■ What needs to be done ■
Below is a block of records: output all of them exactly and leave out the pictures.

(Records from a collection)
#####

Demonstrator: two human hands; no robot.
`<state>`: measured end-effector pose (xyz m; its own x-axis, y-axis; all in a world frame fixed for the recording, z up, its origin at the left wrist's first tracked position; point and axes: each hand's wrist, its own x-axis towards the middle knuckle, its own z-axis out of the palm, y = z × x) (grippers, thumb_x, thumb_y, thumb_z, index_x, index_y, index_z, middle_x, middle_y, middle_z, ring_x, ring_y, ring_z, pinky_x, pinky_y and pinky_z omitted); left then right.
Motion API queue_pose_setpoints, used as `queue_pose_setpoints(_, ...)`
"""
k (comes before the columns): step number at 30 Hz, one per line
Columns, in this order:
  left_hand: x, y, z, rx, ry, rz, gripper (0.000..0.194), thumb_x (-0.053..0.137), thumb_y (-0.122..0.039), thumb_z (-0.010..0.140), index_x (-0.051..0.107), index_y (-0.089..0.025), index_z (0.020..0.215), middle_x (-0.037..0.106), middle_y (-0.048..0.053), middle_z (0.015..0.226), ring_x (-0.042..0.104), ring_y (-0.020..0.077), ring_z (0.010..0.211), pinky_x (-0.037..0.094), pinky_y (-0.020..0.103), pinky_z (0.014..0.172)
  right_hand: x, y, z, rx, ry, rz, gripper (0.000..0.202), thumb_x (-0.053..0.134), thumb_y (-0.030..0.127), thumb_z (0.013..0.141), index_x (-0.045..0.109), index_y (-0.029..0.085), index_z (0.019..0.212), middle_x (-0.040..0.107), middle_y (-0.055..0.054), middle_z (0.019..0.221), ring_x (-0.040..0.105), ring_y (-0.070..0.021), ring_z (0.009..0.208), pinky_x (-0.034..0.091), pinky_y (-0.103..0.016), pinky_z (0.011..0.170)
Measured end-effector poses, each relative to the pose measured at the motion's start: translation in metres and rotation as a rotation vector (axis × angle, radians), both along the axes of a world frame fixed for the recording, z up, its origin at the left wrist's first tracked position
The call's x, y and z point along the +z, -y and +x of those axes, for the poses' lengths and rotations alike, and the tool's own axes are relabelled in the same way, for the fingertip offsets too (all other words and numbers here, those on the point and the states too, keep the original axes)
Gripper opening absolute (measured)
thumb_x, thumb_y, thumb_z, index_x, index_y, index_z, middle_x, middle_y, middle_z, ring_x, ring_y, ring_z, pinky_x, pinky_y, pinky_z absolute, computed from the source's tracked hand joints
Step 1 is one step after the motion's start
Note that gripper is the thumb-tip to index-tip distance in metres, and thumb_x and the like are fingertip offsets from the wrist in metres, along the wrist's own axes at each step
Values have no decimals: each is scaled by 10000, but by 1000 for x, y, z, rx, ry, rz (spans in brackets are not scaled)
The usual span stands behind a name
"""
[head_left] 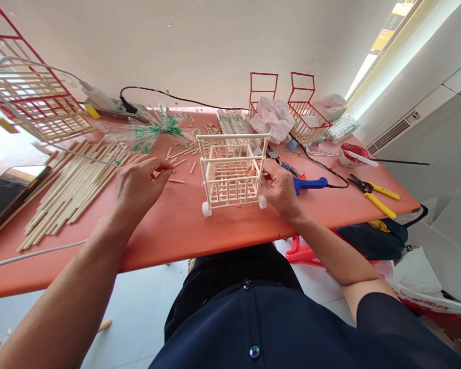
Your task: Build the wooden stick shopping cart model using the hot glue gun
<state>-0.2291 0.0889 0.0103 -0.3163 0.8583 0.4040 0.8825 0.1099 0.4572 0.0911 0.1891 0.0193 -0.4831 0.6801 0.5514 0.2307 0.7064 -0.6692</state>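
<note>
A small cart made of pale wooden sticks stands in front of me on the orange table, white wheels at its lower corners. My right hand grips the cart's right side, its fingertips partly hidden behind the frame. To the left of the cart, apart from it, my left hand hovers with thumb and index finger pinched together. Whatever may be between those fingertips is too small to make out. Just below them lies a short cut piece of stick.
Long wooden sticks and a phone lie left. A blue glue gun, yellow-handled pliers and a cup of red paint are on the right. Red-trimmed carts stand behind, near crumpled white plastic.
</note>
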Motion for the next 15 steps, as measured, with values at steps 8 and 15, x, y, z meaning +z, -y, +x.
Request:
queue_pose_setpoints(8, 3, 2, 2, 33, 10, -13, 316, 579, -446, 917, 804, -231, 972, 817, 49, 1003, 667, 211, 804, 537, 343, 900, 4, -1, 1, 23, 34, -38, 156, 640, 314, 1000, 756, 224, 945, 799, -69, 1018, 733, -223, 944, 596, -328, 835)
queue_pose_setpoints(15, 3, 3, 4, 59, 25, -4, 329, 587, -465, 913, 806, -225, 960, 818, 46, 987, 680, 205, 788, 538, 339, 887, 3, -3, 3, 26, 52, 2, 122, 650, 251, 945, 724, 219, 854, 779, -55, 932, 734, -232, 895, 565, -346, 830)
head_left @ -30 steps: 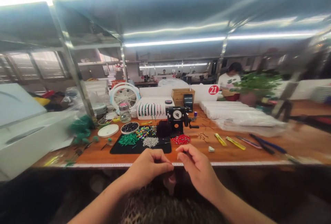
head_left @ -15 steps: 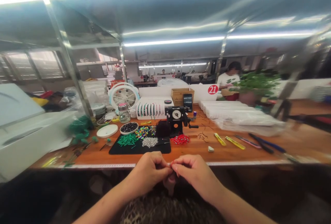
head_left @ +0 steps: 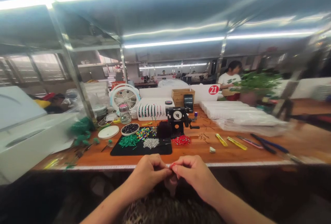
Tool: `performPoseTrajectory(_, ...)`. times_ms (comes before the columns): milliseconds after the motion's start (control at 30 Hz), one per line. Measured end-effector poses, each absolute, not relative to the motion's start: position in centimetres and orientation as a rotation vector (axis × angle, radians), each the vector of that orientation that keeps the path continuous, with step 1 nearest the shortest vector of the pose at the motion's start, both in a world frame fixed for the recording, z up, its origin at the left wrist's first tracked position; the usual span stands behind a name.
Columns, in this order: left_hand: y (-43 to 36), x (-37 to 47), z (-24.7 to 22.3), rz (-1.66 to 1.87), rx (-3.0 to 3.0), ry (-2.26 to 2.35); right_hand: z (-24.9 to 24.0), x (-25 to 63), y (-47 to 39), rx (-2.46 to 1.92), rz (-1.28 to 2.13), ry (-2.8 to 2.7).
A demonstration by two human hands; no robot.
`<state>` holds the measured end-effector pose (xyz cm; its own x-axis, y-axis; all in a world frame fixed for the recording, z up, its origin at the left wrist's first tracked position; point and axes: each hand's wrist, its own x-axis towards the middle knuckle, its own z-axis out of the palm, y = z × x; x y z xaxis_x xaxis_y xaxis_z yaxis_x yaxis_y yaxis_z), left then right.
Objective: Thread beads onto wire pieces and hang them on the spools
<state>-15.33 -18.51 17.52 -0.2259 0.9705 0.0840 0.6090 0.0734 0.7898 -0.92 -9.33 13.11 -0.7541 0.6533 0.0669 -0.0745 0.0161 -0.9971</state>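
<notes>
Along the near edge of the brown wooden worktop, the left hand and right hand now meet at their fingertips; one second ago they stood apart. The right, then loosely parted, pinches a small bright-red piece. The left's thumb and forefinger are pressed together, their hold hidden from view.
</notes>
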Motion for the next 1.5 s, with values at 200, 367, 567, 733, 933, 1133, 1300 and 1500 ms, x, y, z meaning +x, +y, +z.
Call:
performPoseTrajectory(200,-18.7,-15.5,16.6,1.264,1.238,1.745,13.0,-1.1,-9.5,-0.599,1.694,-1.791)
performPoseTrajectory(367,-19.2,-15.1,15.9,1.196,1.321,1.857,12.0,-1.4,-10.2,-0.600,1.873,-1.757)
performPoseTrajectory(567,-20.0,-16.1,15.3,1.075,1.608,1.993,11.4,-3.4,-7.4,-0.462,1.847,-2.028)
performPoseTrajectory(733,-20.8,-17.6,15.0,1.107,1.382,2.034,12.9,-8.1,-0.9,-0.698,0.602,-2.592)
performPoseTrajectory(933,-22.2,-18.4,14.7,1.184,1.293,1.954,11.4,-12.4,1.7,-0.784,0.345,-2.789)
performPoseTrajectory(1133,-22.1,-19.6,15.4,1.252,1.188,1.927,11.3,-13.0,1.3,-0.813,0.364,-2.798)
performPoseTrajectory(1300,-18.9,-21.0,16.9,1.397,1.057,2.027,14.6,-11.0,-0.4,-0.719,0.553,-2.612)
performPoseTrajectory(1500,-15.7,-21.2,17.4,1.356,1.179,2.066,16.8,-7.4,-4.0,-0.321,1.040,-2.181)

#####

■ Solution for this problem ■
Demonstrator: two human hands; no robot.
`<state>`: measured end-effector pose (xyz m; its own x-axis, y-axis; all in a world frame fixed for the recording, z up, its origin at the left wrist's first tracked position; point and axes: each hand's wrist, its own x-axis towards the middle knuckle, its own z-axis out of the palm, y = z × x) (grippers, thumb_x, thumb_y, thumb_z, index_x, index_y, index_z, middle_x, middle_y, middle_z, ring_x, ring_y, ring_z, pinky_x, pinky_y and pinky_z omitted); left then right.
Motion API queue_pose_setpoints, used as `queue_pose_setpoints(_, ...)`
"""
k (comes before the columns): step number at 30 Hz, one per line
Columns, in this order:
  left_hand: x, y, z, rx, ry, rz, gripper (0.000..0.194), thumb_x (-0.053..0.137), thumb_y (-0.122..0.039), thumb_z (-0.010..0.140), index_x (-0.051..0.107), index_y (-0.089..0.025), index_z (0.020..0.215), middle_x (-0.037..0.106), middle_y (-0.048..0.053), middle_z (0.015..0.226), ring_x (-0.042..0.104), ring_y (-0.020..0.077), ring_z (0.010..0.211), pinky_x (-0.037..0.094), pinky_y (-0.020..0.103), pinky_z (0.014..0.172)
  right_hand: x, y, z, rx, ry, rz, gripper (0.000..0.202), thumb_x (-0.053..0.134), thumb_y (-0.030..0.127), thumb_z (0.013..0.141), index_x (-0.045..0.109), index_y (-0.029..0.085), index_z (0.019..0.212), middle_x (-0.040..0.107), middle_y (-0.055..0.054), middle_z (0.019..0.221), ring_x (-0.040..0.105), ring_y (-0.070..0.021), ring_z (0.009..0.208), pinky_x (-0.034..0.091), pinky_y (-0.103..0.016), pinky_z (0.011..0.170)
Measured end-effector poses, each relative to the pose measured at the motion's start: translation in metres and rotation as a rotation vector (axis × angle, radians), both along the axes of a world frame fixed for the recording, z up, its origin at the left wrist's first tracked position
The call's x, y and z point along the +z, -y and +x of those axes, for the poses' lengths and rotations alike, and the tool's own axes are relabelled in the same way, for the fingertip offsets too (all other words and numbers here, those on the point and the states too, keep the original axes)
Gripper opening absolute (measured)
thumb_x, thumb_y, thumb_z, index_x, index_y, index_z, middle_x, middle_y, middle_z, ring_x, ring_y, ring_z, pinky_x, pinky_y, pinky_z absolute, computed from the source's tracked hand joints
Step 1 is one step after the motion's start
Note that gripper is the thumb-tip to index-tip distance in metres, and thumb_x and the like are fingertip offsets from the wrist in metres, along the wrist's own axes at each step
Values have no decimals: each is scaled by 10000, but by 1000 for x, y, z, rx, ry, rz (spans in brackets are not scaled)
The usual span stands behind a name
"""
[head_left] 
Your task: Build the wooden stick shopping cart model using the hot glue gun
<state>-0.2291 0.0889 0.0103 -0.3163 0.8583 0.4040 0.8825 0.1099 0.4572 0.0911 0.1891 0.0193 -0.4831 0.6801 0.5514 0.2307 0.7064 -0.6692</state>
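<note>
A small cart made of pale wooden sticks stands in front of me on the orange table, white wheels at its lower corners. My right hand grips the cart's right side, its fingertips partly hidden behind the frame. To the left of the cart, apart from it, my left hand hovers with thumb and index finger pinched together. Whatever may be between those fingertips is too small to make out. Just below them lies a short cut piece of stick.
Long wooden sticks and a phone lie left. A blue glue gun, yellow-handled pliers and a cup of red paint are on the right. Red-trimmed carts stand behind, near crumpled white plastic.
</note>
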Motion for the next 15 steps, as measured, with values at steps 8 and 15, x, y, z meaning +z, -y, +x.
Request:
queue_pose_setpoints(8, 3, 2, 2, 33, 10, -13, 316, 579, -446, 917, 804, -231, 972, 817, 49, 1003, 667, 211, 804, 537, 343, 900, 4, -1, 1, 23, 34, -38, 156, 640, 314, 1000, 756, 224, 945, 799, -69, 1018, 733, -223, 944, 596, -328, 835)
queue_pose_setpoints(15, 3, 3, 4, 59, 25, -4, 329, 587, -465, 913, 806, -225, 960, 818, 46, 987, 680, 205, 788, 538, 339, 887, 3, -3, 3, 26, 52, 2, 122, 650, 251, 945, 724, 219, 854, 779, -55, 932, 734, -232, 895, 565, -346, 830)
head_left @ -30 steps: 
head_left @ -15 steps: 
head_left @ +0 steps: 
Tool: `performPoseTrajectory(_, ...)`. times_ms (comes before the columns): milliseconds after the motion's start (control at 30 Hz), one per line. Measured end-effector poses, each absolute, not relative to the motion's start: position in centimetres and orientation as a rotation vector (axis × angle, radians), each the vector of that orientation that keeps the path continuous, with step 1 nearest the shortest vector of the pose at the motion's start, both in a world frame fixed for the recording, z up, its origin at the left wrist's first tracked position; the usual span stands behind a name.
Columns, in this order: left_hand: y (-43 to 36), x (-37 to 47), z (-24.7 to 22.3), rz (-1.66 to 1.87), rx (-3.0 to 3.0), ry (-2.26 to 2.35); right_hand: z (-24.9 to 24.0), x (-25 to 63), y (-47 to 39), rx (-2.46 to 1.92), rz (-1.28 to 2.13), ry (-2.8 to 2.7).
A demonstration by two human hands; no robot.
`<state>` holds the measured end-effector pose (xyz cm; its own x-axis, y-axis; all in a world frame fixed for the recording, z up, its origin at the left wrist's first tracked position; point and axes: each hand's wrist, its own x-axis towards the middle knuckle, its own z-axis out of the palm, y = z × x; x y z xaxis_x xaxis_y xaxis_z yaxis_x yaxis_y yaxis_z), left then right.
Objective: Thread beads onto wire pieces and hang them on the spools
<state>-15.33 -18.51 17.52 -0.2259 0.9705 0.0840 0.6090 0.0734 0.7898 -0.92 -9.33 13.11 -0.7541 0.6533 0.0669 -0.0745 0.0161 -0.9971</state>
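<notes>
Along the near edge of the brown wooden worktop, the left hand and right hand now meet at their fingertips; one second ago they stood apart. The right, then loosely parted, pinches a small bright-red piece. The left's thumb and forefinger are pressed together, their hold hidden from view.
</notes>
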Motion for the next 1.5 s, with values at 200, 367, 567, 733, 933, 1133, 1300 and 1500 ms, x, y, z meaning +x, +y, +z.
Call:
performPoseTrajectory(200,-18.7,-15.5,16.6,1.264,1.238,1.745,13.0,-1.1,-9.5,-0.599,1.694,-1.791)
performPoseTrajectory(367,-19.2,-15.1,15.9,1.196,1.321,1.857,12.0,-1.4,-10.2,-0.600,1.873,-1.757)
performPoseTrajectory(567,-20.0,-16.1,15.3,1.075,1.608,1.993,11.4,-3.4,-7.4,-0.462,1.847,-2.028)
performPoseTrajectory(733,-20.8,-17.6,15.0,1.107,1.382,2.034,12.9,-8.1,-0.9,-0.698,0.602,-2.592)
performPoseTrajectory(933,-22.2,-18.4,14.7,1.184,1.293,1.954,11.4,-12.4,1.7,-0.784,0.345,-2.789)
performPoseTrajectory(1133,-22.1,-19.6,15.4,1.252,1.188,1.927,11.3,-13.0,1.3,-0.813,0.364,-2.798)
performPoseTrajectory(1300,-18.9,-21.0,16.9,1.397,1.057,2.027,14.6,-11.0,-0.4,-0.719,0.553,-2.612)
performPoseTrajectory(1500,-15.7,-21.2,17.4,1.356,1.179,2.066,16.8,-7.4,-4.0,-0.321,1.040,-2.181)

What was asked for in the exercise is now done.